One common question is whether employers can or should continue to offer benefits outside of marriage, said Cornell. “We’ve had employers say ‘Can we stop offering domestic-partner benefits now?’ ” she said. “I’ve said you need to give people time to get married.”
In the long run, employers who continue to offer domestic-partner benefits only to gays and lesbians run the risk of violating state non-discrimination laws. Those that announce a phase-out period are probably safe, as are those that extend the benefits to everyone.
Also vexing to employers and employees alike is the hodge-podge fashion in which health-insurance plans are treating the advent of same-sex marriage here. Couples who have wed since Aug. 1, the day the law went into effect, generally can change their coverage outside of an open-enrollment period. But those who were married in the past in other jurisdictions may or may not have experienced a qualifying “life-changing event” when their unions suddenly became legal here.

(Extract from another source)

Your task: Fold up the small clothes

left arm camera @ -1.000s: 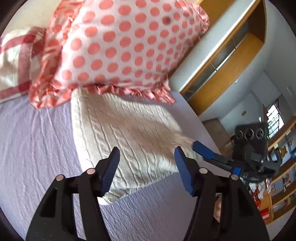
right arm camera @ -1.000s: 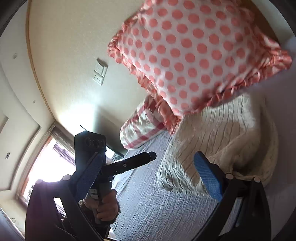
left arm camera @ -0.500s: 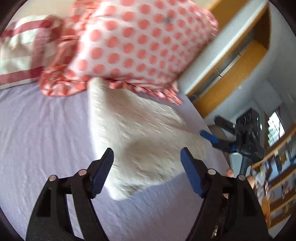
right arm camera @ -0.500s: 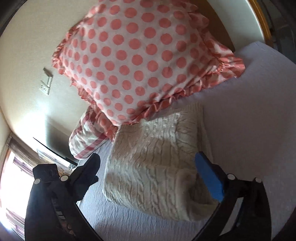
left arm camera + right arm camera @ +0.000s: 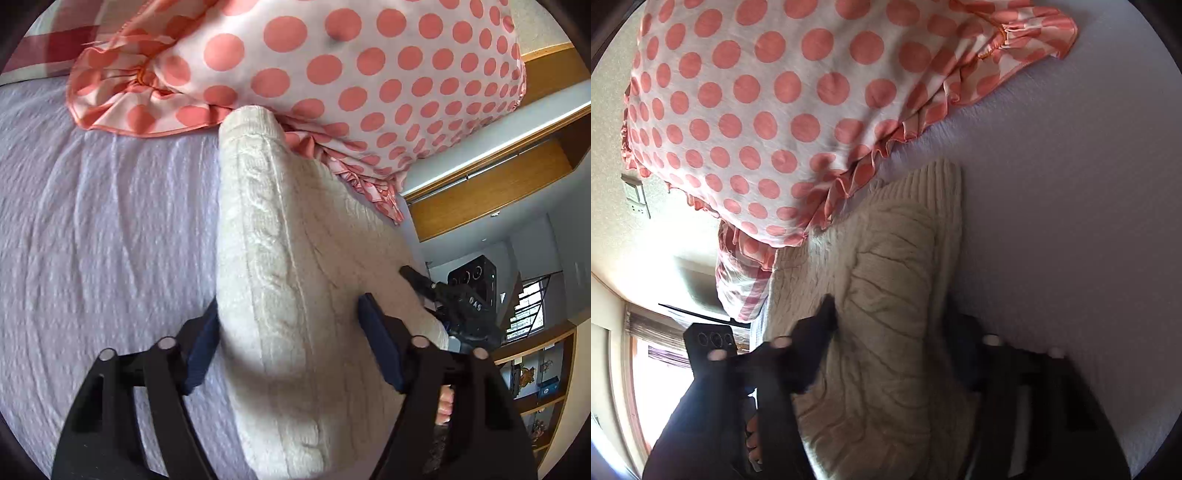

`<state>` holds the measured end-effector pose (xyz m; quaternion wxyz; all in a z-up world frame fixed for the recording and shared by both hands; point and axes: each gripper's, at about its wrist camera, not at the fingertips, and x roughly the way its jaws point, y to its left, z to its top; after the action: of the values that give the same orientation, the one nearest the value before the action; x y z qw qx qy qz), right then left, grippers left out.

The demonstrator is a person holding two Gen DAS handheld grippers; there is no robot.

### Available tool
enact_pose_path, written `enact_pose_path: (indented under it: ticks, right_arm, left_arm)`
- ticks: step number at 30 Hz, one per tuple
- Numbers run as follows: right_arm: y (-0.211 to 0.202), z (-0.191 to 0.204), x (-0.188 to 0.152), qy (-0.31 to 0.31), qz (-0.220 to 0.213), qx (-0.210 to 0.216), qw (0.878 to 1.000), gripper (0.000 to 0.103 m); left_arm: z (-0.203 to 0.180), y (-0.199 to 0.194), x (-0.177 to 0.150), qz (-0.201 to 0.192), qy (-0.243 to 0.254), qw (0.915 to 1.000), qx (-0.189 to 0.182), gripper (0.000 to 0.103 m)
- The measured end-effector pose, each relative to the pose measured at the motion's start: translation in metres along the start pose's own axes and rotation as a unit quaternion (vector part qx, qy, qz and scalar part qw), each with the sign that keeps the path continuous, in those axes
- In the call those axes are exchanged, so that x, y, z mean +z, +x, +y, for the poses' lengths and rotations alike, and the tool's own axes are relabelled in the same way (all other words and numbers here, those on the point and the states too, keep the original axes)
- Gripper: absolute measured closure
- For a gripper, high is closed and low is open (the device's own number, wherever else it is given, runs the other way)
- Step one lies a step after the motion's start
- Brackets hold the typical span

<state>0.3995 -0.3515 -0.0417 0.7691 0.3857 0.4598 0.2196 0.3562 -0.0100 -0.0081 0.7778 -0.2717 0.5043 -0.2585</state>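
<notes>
- The left gripper is held spread, its blue pads straddling the near folded edge of the cream cable-knit sweater; nothing is pinched.
- The right gripper is likewise spread around the sweater's opposite end.
- The sweater is laid on the lilac bed; open bedspread is seen to its left.
- Its far end is tucked against the polka-dot pillow.
- "DAS" can be read on the right gripper's camera body.
</notes>
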Motion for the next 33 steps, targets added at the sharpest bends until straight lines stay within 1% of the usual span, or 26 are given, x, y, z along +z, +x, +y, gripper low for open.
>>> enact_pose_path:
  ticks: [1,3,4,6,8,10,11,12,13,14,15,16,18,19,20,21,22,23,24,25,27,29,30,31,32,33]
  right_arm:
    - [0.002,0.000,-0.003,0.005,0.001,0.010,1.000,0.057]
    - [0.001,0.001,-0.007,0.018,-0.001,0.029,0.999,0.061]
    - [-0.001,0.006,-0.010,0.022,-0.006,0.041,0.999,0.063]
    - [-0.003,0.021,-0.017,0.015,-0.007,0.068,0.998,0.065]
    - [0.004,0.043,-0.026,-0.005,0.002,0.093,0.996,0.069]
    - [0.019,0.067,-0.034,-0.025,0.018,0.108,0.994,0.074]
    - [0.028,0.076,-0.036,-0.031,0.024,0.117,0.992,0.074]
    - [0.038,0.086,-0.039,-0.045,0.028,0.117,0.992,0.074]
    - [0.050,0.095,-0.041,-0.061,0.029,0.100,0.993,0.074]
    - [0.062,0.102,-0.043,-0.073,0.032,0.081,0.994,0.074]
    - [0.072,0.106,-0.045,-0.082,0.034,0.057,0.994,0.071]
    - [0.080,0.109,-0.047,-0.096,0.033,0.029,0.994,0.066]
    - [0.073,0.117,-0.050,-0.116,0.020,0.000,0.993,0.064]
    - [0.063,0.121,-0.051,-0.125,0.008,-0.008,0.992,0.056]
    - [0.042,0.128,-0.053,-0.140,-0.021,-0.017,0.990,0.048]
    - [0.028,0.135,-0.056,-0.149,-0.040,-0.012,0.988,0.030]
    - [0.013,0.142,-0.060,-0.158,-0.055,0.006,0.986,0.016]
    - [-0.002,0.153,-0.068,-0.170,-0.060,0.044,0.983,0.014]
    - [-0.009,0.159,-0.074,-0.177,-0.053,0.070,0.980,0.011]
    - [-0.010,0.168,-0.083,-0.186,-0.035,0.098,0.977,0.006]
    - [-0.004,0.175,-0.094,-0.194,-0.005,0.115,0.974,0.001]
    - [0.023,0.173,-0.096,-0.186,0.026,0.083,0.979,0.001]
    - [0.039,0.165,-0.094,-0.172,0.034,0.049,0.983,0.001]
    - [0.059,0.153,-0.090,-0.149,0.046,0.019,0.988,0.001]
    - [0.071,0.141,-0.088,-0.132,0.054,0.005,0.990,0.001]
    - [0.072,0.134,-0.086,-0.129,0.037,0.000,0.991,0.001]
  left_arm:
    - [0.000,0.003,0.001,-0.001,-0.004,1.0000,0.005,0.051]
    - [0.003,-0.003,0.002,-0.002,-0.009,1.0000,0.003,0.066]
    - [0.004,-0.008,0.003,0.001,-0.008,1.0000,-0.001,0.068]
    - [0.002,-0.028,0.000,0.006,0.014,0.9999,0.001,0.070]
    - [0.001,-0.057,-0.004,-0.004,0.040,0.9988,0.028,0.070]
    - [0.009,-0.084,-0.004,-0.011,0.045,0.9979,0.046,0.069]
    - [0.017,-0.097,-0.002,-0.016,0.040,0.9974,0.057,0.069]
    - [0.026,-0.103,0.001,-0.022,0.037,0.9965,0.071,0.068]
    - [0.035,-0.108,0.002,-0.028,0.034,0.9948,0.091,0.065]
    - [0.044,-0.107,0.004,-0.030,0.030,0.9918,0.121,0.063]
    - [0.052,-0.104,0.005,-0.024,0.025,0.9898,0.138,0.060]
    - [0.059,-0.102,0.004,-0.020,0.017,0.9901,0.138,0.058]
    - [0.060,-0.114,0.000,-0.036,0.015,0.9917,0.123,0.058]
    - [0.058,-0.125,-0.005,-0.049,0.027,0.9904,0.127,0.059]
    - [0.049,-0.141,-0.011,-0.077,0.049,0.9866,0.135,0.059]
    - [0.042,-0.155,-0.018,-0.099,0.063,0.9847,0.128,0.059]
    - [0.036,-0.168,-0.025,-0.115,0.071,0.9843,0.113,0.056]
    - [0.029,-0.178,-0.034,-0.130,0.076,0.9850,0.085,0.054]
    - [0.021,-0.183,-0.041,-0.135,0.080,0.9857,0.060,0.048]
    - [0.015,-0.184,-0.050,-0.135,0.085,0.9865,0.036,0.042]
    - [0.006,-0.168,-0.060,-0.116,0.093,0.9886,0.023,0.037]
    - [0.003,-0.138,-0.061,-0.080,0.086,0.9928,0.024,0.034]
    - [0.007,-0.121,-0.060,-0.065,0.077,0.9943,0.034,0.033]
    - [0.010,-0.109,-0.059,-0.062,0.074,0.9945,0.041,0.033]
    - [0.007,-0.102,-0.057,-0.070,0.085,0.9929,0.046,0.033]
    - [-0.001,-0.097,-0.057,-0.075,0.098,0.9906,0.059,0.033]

The decision is up to the plan administrator — frequently but not always the insurer, not the employer. Health Partners has allowed a “special enrollment period” for couples in both situations; others are not.
Separately, last week the Department of Veterans Affairs announced it is following in the Pentagon’s footsteps and will begin extending benefits immediately to spouses of gays and lesbians legally married where the benefits were accrued.
And there are more changes to come. The Department of Labor has yet to issue guidelines for administering the Family Medical Leave Act, among other things. And retirement benefits will be the subject of a host of different decisions.
“There are a ton of federal rules that regard marriage and each one will have to be considered,” said Riskin. “It’s going to take a while for this to all get sorted out.”